Mediterranean Delights
Veal and Peppers
Serves 6-8
1 large green bell pepper, washed, seeded and julienned
1 large red bell pepper, washed, seeded and julienned
1 large yellow bell pepper, washed, seeded and julienned
1.5 Tbsp olive oil
3 Tbsp butter or margarine
1 large onion, sliced paper-thin and chopped
10 to 12 oz semi-frozen veal cutlets, sliced thin and cut into ribbons
1/3 to 1 cup flour
1 cup broth, chicken, beef, or vegetable
2 Tbsp small capers, drained
3 Tbsp fresh Italian parsley, chopped
Dash of salt
Freshly ground black pepper
1 lb Fettuccia Riccia pasta (or Linguine)

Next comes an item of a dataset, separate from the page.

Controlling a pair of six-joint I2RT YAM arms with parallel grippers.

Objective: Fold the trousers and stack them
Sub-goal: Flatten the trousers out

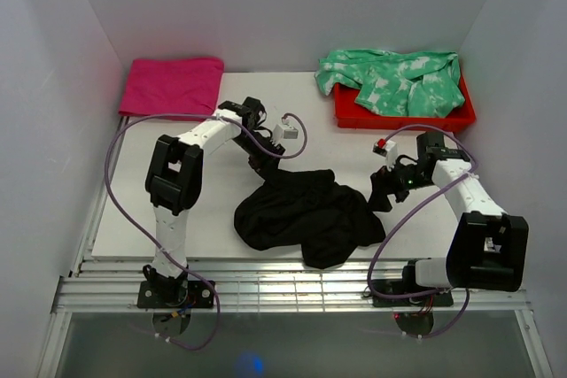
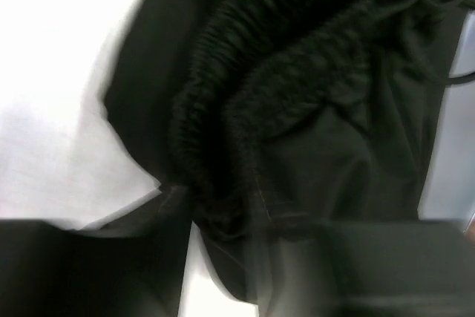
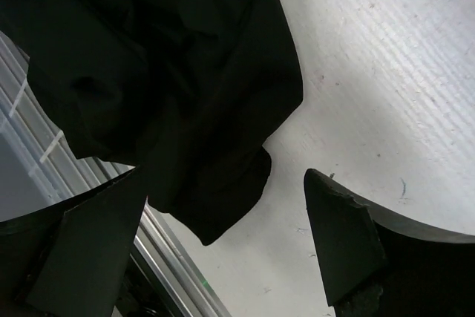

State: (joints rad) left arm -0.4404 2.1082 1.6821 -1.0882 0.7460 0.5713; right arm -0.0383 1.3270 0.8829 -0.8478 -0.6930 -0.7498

Freshly grated Parmigiana cheese
1. In a large skillet, heat oil and butter. Add onion and sauté until softened, about 3 minutes.
2. Add peppers and sauté over medium-low heat for 10 minutes more. Using tongs or a slotted spoon, remove peppers and onions to a plate.

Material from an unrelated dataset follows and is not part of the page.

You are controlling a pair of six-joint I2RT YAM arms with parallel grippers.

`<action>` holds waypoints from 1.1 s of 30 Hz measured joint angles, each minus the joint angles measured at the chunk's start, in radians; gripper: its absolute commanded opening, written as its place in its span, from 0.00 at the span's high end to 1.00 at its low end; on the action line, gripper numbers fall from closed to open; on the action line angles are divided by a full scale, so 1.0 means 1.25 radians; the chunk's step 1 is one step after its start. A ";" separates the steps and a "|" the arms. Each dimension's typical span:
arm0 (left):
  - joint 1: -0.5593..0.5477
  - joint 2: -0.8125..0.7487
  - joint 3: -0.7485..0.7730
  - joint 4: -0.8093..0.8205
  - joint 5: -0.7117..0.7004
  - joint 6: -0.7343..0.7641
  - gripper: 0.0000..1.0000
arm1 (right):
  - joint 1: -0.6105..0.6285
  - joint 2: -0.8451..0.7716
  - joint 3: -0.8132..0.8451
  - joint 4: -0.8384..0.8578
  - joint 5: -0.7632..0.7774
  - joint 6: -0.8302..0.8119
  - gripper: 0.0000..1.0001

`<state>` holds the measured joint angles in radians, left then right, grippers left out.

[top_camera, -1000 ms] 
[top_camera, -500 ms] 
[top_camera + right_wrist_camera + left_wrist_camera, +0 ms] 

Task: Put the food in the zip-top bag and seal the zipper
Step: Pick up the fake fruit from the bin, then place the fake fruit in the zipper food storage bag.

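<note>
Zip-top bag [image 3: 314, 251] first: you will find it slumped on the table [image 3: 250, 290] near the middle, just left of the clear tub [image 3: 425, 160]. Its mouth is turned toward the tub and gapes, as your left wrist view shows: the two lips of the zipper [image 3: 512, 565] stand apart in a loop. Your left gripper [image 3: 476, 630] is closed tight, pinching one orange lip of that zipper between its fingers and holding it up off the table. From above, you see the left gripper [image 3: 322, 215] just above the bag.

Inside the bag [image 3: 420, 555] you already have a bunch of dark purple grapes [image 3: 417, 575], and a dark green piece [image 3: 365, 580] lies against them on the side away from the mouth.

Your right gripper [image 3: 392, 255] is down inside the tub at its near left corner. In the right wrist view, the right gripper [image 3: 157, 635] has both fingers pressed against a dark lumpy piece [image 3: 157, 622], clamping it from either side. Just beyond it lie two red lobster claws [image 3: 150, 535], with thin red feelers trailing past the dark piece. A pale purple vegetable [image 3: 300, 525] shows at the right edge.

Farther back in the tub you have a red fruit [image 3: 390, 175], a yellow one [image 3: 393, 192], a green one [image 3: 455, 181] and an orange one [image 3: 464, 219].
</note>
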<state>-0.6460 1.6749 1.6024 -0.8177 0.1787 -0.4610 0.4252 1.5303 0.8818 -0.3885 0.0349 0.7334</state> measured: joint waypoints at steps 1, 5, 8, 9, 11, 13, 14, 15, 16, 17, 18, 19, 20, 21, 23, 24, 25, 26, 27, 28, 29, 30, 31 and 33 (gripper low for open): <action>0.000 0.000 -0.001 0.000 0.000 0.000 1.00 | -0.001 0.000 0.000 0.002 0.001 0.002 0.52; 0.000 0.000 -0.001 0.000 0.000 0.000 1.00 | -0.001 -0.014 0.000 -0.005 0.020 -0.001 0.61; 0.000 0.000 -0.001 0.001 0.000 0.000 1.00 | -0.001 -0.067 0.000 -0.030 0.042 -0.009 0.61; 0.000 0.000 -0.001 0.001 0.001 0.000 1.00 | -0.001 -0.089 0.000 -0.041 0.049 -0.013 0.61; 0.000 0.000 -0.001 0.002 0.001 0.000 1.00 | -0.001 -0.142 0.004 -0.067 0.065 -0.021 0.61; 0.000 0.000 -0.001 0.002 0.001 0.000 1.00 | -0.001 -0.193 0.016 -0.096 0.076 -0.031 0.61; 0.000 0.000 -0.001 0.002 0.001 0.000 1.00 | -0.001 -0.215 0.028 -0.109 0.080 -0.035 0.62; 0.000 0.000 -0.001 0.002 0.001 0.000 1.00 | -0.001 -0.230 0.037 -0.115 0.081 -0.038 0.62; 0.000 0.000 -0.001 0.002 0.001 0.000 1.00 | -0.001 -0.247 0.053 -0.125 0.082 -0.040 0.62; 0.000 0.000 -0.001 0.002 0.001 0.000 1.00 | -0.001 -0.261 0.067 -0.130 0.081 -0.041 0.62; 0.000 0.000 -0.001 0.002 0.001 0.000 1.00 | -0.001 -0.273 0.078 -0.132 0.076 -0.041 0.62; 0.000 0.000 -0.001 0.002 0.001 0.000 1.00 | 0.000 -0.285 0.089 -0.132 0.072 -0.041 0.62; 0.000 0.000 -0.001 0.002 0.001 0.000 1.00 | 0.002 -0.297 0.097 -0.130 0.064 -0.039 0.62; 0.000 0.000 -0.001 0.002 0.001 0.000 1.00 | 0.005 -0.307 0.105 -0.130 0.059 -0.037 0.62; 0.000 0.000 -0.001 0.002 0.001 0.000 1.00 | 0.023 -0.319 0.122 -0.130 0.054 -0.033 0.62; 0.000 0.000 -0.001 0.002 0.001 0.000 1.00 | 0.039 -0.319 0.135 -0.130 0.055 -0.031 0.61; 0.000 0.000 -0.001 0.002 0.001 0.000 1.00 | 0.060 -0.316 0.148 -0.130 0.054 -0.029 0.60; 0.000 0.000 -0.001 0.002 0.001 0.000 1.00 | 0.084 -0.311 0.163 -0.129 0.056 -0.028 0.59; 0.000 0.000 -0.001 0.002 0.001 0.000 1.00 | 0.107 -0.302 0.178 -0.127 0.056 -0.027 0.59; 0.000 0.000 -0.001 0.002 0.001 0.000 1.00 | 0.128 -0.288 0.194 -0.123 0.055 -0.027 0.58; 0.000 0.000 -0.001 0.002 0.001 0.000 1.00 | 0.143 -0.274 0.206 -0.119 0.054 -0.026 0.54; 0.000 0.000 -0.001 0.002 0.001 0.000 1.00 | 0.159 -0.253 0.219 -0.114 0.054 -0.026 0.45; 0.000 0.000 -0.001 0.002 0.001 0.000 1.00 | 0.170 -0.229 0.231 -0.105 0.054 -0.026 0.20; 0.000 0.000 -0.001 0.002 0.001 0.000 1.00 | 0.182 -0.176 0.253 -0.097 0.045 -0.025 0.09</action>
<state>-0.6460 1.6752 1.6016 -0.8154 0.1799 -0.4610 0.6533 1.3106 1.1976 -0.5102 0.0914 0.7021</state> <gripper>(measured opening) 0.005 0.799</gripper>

3. Dredge meat in flour and add to hot skillet. Cook for about 5 minutes, turning over to cover all sides.
4. Add stock, bring to a gentle boil, then reduce heat. Add peppers, parsley, capers, dash of salt, and black pepper to taste.
5. Meanwhile, bring to boil a large pot of salted water. Cook pasta for about 9 to 10 minutes, drain and place on a warm serving platter. Pour veal and peppers over the top of pasta. Serve with freshly grated cheese. Enjoy!